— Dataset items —
_ _ _
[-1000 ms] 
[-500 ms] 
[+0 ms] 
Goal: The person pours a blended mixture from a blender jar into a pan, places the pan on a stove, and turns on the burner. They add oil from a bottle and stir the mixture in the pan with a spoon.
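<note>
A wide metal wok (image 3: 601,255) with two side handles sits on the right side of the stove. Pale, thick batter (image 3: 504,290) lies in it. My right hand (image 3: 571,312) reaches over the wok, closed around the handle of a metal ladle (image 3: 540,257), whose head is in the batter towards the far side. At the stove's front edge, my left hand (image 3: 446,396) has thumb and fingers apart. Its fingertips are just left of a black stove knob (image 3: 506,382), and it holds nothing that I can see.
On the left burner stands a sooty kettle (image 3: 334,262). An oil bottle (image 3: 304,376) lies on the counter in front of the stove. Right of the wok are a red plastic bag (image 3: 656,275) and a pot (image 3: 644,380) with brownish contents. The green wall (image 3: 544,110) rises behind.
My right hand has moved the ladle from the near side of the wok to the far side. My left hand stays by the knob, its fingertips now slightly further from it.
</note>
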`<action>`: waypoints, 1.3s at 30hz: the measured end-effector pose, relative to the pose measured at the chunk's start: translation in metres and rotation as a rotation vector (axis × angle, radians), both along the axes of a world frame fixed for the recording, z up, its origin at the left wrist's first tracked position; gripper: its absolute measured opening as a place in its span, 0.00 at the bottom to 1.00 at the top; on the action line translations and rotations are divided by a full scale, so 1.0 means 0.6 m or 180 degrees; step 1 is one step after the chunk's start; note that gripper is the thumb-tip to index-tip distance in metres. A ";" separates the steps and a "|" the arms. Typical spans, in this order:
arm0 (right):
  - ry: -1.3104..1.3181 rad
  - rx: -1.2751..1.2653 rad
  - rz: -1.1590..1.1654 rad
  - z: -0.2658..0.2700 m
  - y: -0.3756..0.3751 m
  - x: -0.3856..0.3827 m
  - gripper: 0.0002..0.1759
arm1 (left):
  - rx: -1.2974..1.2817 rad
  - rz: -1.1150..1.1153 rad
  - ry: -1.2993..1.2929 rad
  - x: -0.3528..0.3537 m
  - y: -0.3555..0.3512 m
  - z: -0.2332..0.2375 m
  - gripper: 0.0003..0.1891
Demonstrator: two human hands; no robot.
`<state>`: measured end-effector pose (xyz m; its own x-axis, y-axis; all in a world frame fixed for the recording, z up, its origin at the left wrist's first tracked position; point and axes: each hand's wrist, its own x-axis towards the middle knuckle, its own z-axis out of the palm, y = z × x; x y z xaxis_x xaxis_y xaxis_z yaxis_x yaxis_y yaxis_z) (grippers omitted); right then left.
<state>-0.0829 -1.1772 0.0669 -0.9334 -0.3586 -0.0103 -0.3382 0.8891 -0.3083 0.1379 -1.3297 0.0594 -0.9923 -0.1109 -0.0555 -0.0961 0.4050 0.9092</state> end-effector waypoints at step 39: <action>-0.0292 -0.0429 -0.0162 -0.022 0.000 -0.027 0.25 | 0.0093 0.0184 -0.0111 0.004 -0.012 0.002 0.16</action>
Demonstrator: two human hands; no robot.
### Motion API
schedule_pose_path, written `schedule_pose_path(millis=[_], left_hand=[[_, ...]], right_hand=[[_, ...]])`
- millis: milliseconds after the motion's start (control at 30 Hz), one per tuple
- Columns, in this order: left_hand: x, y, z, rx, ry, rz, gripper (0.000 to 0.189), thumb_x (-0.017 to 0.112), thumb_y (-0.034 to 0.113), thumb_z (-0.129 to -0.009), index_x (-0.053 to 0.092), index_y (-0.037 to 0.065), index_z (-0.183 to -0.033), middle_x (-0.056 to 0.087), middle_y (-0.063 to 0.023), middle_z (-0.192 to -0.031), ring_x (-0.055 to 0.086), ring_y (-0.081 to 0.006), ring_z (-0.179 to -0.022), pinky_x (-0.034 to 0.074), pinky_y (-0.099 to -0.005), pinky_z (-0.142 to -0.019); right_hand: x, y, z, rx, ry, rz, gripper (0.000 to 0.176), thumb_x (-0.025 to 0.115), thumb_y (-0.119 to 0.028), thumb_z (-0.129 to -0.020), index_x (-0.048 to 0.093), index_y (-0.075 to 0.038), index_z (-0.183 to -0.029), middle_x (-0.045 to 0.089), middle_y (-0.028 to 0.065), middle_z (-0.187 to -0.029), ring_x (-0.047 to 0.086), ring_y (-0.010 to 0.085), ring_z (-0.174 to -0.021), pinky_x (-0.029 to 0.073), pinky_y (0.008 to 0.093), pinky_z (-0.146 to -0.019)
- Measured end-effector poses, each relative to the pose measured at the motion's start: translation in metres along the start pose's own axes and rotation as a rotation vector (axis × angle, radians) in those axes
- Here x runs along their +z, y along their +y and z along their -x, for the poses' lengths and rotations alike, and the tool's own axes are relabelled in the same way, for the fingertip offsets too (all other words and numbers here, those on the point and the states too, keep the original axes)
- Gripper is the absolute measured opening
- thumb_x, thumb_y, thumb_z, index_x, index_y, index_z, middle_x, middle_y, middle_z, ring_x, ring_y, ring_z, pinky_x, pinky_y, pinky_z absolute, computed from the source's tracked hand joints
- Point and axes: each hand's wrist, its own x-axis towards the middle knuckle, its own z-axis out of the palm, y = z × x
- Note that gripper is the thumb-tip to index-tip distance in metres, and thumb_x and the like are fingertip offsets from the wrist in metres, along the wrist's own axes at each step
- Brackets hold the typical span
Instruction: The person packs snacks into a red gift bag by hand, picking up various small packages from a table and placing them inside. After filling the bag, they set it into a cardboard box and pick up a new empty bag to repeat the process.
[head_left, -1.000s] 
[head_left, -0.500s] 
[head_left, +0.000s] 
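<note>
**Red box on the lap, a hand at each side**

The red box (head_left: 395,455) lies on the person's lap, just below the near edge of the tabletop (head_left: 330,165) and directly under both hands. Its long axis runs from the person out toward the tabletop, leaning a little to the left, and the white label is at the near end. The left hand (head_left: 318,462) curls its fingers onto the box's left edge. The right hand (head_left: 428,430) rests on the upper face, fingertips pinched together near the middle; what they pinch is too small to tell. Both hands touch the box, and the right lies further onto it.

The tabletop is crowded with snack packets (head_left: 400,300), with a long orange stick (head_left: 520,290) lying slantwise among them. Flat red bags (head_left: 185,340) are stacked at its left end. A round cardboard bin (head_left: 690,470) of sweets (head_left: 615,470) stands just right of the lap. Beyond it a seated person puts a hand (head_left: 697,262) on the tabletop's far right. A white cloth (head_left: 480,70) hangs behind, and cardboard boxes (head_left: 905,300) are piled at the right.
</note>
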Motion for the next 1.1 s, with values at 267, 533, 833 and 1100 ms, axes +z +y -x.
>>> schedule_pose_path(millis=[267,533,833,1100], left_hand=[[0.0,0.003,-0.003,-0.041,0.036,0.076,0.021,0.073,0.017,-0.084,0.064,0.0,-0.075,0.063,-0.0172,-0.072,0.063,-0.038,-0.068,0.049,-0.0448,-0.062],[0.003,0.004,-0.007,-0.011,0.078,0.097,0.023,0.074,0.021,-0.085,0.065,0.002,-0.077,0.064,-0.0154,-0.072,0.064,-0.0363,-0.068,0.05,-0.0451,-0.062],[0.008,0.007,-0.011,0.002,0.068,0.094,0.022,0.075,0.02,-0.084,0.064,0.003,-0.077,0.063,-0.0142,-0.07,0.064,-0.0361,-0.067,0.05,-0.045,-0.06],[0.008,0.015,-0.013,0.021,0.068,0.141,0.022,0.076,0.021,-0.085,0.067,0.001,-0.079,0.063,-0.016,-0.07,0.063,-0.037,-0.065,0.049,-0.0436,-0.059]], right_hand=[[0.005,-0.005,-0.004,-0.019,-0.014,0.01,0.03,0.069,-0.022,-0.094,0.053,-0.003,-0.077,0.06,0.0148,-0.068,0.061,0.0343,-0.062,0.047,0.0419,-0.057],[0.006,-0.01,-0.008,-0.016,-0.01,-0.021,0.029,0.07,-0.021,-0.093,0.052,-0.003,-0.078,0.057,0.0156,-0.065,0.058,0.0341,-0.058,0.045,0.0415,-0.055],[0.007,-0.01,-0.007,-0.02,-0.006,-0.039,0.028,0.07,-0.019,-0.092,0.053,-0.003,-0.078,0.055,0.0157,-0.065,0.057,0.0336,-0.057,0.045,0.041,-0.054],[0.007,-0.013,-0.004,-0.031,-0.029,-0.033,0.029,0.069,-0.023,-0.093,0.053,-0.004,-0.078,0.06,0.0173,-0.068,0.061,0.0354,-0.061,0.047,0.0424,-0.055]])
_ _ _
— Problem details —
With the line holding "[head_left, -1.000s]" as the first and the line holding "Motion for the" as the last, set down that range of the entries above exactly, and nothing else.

— Finished task —
[head_left, -1.000s] 
[head_left, -0.500s] 
[head_left, +0.000s] 
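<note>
**Red box on the lap, a hand at each side**

The red box (head_left: 395,455) lies on the person's lap, just below the near edge of the tabletop (head_left: 330,165) and directly under both hands. Its long axis runs from the person out toward the tabletop, leaning a little to the left, and the white label is at the near end. The left hand (head_left: 318,462) curls its fingers onto the box's left edge. The right hand (head_left: 428,430) rests on the upper face, fingertips pinched together near the middle; what they pinch is too small to tell. Both hands touch the box, and the right lies further onto it.

The tabletop is crowded with snack packets (head_left: 400,300), with a long orange stick (head_left: 520,290) lying slantwise among them. Flat red bags (head_left: 185,340) are stacked at its left end. A round cardboard bin (head_left: 690,470) of sweets (head_left: 615,470) stands just right of the lap. Beyond it a seated person puts a hand (head_left: 697,262) on the tabletop's far right. A white cloth (head_left: 480,70) hangs behind, and cardboard boxes (head_left: 905,300) are piled at the right.
</note>
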Motion for the next 1.1 s, with values at 267, 533, 833 and 1100 ms, axes +z +y -x.

There is nothing further in this answer.